• Work item
The entries below contain a line with "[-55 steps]" and a line with "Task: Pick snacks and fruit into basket". Quote exactly those two lines and all lines between them.

Stored dataset items:

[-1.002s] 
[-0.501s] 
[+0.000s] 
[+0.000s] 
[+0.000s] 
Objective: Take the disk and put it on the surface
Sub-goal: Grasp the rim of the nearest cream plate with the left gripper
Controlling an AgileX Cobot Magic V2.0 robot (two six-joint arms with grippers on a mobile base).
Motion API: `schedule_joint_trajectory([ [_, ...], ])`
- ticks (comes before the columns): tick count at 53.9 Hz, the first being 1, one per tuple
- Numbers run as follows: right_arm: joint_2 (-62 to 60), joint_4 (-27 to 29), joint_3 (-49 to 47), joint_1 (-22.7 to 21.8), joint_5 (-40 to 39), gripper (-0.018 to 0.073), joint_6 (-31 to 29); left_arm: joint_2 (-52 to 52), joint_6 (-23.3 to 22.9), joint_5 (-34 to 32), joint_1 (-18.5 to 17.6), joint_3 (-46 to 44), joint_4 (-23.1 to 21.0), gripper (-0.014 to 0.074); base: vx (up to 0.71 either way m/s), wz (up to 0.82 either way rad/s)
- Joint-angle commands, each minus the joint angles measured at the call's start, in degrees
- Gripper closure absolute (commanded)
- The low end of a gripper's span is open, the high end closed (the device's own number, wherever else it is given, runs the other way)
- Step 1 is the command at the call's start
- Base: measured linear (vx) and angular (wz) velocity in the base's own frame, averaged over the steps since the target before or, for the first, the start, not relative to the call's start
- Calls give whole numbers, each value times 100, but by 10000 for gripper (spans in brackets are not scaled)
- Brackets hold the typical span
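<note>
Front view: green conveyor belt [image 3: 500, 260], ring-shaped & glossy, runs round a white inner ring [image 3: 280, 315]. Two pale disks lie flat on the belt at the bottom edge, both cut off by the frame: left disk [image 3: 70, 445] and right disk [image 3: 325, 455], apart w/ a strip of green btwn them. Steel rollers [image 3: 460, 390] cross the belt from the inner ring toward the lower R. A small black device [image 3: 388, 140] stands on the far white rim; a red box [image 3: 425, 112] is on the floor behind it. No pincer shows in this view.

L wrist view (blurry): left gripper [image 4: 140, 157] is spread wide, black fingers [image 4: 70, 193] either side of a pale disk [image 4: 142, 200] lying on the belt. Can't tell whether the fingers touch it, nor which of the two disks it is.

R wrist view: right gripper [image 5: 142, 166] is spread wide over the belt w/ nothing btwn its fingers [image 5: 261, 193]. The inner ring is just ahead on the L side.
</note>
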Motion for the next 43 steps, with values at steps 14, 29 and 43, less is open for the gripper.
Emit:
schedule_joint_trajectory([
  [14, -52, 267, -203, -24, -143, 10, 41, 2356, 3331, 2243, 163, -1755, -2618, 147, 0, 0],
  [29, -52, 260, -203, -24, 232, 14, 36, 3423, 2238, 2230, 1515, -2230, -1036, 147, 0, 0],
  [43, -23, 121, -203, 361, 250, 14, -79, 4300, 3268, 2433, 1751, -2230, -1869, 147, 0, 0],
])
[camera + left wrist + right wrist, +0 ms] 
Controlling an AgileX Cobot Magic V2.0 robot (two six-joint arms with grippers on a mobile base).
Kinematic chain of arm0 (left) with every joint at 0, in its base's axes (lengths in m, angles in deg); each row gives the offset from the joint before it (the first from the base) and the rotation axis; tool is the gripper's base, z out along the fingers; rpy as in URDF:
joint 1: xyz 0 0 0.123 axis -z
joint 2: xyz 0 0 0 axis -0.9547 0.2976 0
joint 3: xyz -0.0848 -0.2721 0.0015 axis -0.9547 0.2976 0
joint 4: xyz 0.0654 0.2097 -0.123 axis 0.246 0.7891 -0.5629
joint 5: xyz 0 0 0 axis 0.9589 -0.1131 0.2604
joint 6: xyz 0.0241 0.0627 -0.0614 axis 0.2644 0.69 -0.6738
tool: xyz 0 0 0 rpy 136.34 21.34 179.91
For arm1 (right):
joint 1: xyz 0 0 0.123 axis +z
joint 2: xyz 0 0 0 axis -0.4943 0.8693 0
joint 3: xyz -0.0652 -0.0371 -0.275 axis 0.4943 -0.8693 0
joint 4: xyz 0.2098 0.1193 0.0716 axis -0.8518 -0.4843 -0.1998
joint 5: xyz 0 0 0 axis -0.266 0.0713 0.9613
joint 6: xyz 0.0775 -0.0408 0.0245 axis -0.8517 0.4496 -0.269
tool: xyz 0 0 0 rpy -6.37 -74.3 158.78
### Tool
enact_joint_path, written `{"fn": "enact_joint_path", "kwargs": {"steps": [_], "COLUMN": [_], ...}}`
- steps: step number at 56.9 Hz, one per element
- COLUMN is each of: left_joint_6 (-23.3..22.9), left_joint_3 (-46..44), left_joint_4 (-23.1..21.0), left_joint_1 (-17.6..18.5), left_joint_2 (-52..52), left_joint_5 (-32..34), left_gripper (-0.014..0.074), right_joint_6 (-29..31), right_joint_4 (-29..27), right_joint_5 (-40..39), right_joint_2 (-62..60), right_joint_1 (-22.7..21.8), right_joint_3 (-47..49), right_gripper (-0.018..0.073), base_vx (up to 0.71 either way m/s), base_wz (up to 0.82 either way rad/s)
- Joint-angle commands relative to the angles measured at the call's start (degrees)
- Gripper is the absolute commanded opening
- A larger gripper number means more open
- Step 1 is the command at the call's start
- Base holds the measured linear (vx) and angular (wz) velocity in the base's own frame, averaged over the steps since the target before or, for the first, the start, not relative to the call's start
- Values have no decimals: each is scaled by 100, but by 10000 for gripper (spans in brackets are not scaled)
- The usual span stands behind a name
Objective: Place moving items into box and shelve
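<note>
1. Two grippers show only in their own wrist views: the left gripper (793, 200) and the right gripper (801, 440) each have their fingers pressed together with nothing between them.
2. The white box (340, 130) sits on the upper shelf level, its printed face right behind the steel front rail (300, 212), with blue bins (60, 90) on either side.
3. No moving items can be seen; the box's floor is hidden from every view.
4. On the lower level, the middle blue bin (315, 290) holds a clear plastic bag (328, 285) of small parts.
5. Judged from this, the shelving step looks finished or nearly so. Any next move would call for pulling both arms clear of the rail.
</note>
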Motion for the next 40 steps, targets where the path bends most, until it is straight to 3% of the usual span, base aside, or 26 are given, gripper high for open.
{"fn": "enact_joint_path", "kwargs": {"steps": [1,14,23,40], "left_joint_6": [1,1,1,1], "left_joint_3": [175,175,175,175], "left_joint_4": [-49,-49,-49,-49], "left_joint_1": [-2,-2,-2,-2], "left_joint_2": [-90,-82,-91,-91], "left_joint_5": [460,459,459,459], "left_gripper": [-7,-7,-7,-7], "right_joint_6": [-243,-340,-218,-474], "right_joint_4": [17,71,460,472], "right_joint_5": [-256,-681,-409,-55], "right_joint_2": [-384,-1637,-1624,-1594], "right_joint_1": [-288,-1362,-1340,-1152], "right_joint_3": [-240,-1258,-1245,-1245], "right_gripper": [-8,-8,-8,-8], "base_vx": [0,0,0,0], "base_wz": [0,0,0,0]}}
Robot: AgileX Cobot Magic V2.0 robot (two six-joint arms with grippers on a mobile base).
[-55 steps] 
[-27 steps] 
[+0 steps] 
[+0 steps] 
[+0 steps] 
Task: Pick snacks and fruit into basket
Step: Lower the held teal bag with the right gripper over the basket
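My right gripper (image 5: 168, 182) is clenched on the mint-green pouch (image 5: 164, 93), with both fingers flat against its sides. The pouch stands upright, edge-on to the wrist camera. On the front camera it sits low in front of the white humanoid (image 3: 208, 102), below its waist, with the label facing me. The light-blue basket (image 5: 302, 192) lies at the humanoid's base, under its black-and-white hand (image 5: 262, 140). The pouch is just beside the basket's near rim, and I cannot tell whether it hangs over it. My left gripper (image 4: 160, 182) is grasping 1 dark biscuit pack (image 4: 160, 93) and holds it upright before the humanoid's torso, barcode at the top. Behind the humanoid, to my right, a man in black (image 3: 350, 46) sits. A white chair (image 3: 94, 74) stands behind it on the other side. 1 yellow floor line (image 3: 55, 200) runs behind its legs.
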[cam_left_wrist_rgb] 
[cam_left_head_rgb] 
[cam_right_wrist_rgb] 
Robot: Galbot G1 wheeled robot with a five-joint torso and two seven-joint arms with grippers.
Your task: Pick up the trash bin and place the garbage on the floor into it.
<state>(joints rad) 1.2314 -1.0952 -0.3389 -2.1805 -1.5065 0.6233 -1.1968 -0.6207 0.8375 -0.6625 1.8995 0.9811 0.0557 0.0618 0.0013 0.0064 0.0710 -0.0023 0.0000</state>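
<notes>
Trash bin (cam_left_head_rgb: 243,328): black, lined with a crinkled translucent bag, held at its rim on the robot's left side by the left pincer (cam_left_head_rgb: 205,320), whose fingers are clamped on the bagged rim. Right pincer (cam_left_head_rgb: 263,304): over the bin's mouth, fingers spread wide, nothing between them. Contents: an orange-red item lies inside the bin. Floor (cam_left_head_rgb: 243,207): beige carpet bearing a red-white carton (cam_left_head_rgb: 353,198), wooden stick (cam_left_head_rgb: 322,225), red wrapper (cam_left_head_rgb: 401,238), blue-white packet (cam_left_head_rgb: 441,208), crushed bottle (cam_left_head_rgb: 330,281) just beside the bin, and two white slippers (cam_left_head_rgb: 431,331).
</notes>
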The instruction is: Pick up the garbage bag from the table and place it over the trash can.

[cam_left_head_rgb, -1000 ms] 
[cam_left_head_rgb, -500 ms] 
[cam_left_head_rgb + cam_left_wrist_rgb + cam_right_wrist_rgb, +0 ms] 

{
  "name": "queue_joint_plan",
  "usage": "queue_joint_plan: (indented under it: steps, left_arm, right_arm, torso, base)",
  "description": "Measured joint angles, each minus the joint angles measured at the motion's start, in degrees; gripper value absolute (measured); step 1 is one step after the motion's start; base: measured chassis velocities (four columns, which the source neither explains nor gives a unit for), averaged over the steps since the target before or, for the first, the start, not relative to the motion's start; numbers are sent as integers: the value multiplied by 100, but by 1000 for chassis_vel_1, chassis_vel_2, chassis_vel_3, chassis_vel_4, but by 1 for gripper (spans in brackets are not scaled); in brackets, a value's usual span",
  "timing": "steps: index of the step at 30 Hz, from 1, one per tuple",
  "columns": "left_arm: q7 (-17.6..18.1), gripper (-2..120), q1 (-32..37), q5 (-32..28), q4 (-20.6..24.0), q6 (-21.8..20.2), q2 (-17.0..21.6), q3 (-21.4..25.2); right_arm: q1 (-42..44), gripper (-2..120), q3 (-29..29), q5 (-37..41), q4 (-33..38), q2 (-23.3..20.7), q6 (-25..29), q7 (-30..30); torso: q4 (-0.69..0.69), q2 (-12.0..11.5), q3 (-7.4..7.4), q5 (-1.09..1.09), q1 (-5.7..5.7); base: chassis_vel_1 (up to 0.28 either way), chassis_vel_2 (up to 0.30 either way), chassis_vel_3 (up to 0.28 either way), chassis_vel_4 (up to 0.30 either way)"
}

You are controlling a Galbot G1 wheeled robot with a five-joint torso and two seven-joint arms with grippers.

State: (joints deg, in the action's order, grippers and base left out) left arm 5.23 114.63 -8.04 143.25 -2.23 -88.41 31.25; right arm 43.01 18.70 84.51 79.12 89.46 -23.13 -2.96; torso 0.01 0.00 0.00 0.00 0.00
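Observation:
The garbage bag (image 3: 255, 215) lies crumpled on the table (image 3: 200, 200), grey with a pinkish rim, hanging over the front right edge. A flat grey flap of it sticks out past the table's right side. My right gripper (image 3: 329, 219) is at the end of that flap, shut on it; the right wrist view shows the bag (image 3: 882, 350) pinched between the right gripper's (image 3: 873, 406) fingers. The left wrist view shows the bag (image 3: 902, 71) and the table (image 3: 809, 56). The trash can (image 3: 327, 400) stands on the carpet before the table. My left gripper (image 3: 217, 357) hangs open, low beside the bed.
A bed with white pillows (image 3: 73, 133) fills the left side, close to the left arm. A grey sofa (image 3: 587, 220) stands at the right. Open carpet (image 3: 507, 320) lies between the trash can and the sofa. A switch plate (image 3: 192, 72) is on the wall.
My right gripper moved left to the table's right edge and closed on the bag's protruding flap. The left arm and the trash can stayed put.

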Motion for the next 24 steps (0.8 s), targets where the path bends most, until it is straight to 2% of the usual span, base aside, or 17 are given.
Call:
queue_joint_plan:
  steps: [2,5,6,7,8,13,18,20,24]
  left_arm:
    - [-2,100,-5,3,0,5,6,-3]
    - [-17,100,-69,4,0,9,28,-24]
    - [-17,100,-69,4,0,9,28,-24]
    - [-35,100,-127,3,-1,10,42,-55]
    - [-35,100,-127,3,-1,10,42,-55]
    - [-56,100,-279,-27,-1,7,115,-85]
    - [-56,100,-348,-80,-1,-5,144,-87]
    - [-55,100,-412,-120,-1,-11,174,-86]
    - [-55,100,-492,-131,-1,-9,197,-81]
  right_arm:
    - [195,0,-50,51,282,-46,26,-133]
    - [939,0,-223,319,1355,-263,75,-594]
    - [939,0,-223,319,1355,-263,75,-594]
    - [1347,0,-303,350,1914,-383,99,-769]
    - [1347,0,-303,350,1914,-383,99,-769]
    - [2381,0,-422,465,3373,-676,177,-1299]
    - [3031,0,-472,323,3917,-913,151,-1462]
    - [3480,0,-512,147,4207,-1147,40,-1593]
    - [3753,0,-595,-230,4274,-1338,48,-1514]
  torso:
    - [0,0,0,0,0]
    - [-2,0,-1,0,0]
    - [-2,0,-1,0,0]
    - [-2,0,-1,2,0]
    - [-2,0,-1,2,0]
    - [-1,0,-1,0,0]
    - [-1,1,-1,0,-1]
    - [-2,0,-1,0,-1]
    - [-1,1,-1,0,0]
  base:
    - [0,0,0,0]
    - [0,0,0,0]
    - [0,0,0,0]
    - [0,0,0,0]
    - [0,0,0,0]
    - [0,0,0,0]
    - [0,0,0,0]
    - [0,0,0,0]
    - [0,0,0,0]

• Problem solution
[-55 steps] 
[-27 steps] 
[+0 steps] 
[+0 steps] 
[+0 steps] 
Task: Pick snacks and fruit into basket

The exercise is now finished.